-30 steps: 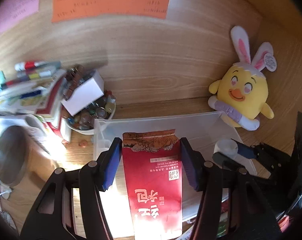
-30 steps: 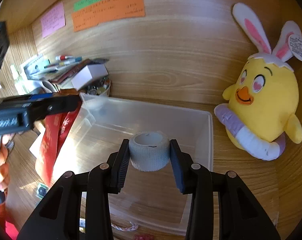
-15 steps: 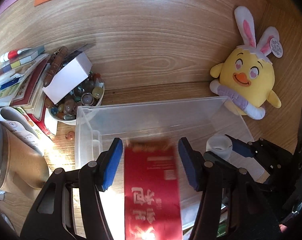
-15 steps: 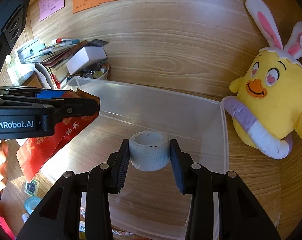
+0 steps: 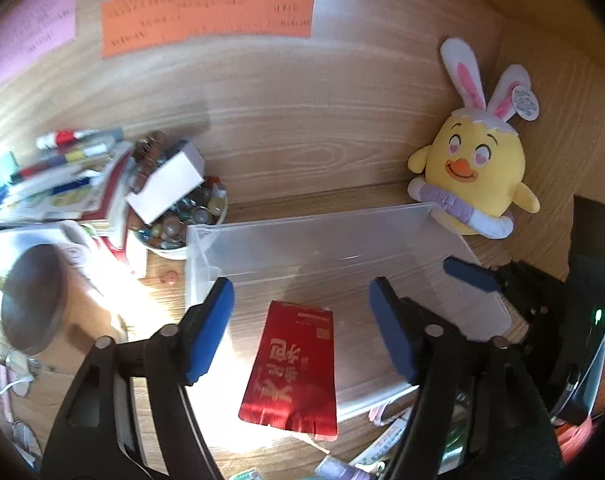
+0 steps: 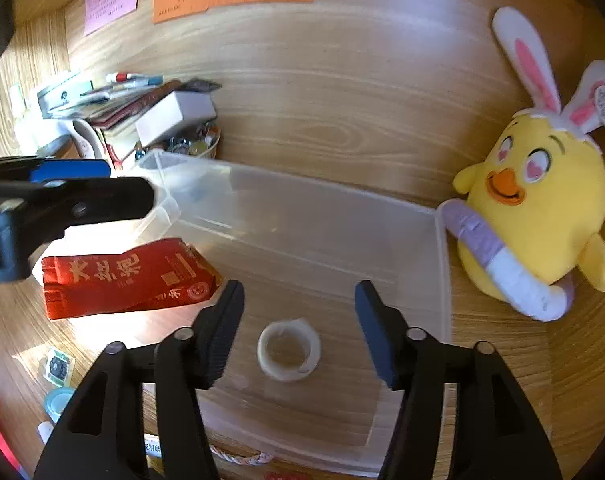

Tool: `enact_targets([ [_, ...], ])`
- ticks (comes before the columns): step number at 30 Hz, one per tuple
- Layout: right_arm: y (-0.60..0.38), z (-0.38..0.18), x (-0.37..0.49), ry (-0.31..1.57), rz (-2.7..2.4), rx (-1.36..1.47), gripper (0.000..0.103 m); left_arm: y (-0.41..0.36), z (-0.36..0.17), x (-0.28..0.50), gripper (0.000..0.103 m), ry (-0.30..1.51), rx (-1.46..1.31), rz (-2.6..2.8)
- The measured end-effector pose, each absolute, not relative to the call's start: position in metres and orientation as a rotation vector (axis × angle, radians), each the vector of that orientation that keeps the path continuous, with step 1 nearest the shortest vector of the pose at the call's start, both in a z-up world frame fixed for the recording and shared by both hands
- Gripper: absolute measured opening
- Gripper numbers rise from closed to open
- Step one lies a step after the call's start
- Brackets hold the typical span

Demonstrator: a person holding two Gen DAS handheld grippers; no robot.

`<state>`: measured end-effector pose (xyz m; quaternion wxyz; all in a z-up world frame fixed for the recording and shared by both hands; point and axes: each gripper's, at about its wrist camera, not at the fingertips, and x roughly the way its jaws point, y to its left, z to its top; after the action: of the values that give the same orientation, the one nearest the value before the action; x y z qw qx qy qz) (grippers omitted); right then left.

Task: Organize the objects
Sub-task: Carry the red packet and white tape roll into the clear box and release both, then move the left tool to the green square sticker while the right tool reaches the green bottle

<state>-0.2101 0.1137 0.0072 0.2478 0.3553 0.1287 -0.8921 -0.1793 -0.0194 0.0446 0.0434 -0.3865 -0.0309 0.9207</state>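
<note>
A clear plastic bin point(image 5: 334, 236) point(image 6: 442, 264) sits on the wooden desk. A red packet with gold characters point(image 5: 292, 368) lies flat inside it, below my open, empty left gripper point(image 5: 300, 332); the packet also shows in the right wrist view point(image 6: 126, 276). A white tape roll point(image 6: 288, 350) lies on the bin floor, beneath my open, empty right gripper point(image 6: 298, 332). The left gripper point(image 6: 62, 200) shows at the left of the right wrist view, over the bin's left end.
A yellow chick plush with bunny ears point(image 5: 478, 164) point(image 6: 538, 216) leans on the wall right of the bin. A bowl of marbles point(image 5: 182, 220) with a white box, stacked books and pens point(image 5: 66, 176) stand left. Small items lie along the desk's front edge point(image 6: 58, 364).
Both grippers have opened and lifted. The red packet dropped from the left gripper into the bin, and the tape roll dropped from the right gripper onto the bin floor.
</note>
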Motion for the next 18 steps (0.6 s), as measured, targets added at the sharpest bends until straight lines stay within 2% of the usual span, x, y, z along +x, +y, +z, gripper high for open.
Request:
enact_targets([
  [5, 0.123, 0.023, -0.199, 0.331, -2.456, 0.919, 0.07, -0.021, 0.054, -0.153, 0.09, -0.052, -1.12, 2.866],
  [10, 0.131, 0.034, -0.182, 0.327, -2.458, 0.884, 0.076, -0.024, 0.057, -0.127, 0.098, -0.045, -1.075, 2.901],
  [12, 0.134, 0.037, -0.174, 0.322, -2.458, 0.868, 0.083, -0.026, 0.057, -0.118, 0.099, -0.058, -1.068, 2.903],
  [18, 0.141, 0.039, -0.144, 0.349, -2.457, 0.829, 0.083, -0.035, 0.043, -0.097, 0.1, -0.098, -1.095, 2.898],
])
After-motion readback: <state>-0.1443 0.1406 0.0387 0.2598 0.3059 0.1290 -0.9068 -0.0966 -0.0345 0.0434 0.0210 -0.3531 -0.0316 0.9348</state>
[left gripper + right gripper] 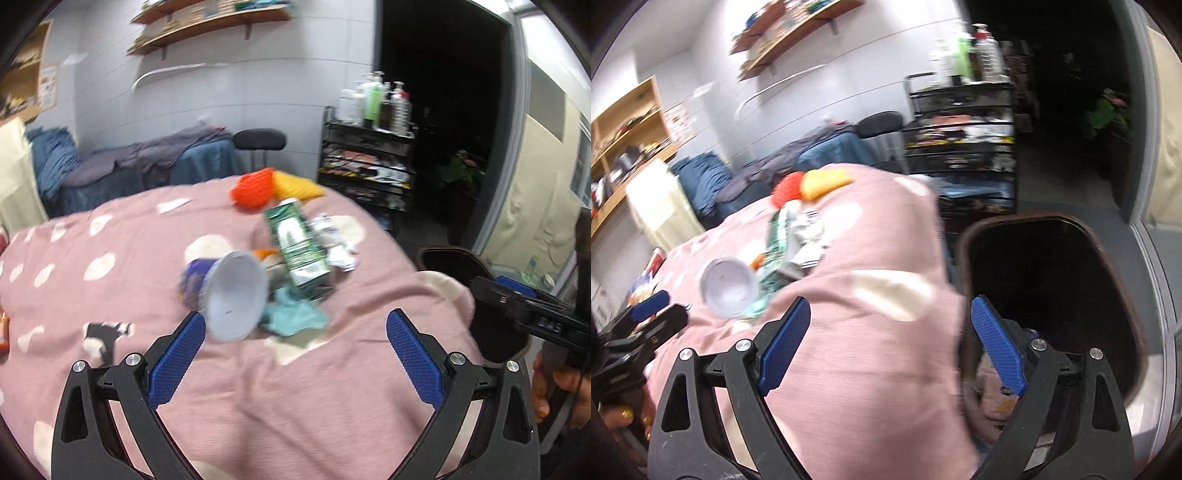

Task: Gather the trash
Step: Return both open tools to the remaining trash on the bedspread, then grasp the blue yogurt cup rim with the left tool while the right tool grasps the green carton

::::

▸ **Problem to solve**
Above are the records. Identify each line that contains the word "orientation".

▸ **Output of the exercise**
- The measured end-effector pose, each absolute, not relative to the call's start: position in metres and orientation as a rotation vector (axis × angle, radians), each the vector of that orientation that keeps the path continuous, with step 1 nearest the shortest vector of the pose at the call's start, both in a z-up world frame fixed for the recording and shared by both hands
`<state>`: measured end-effector pose (xyz m; quaternion wxyz; all in a z-up world frame fixed for the recording and shared by both hands; point and axes: each gripper's, at about its wrist camera, not at the fingertips, and x roughly the way its jaws point, y to its left, z to its top; after the action: of the values that give the same orientation, the one nearest the value before the action; x y z qw qx qy qz) (grippers omitted); right then left.

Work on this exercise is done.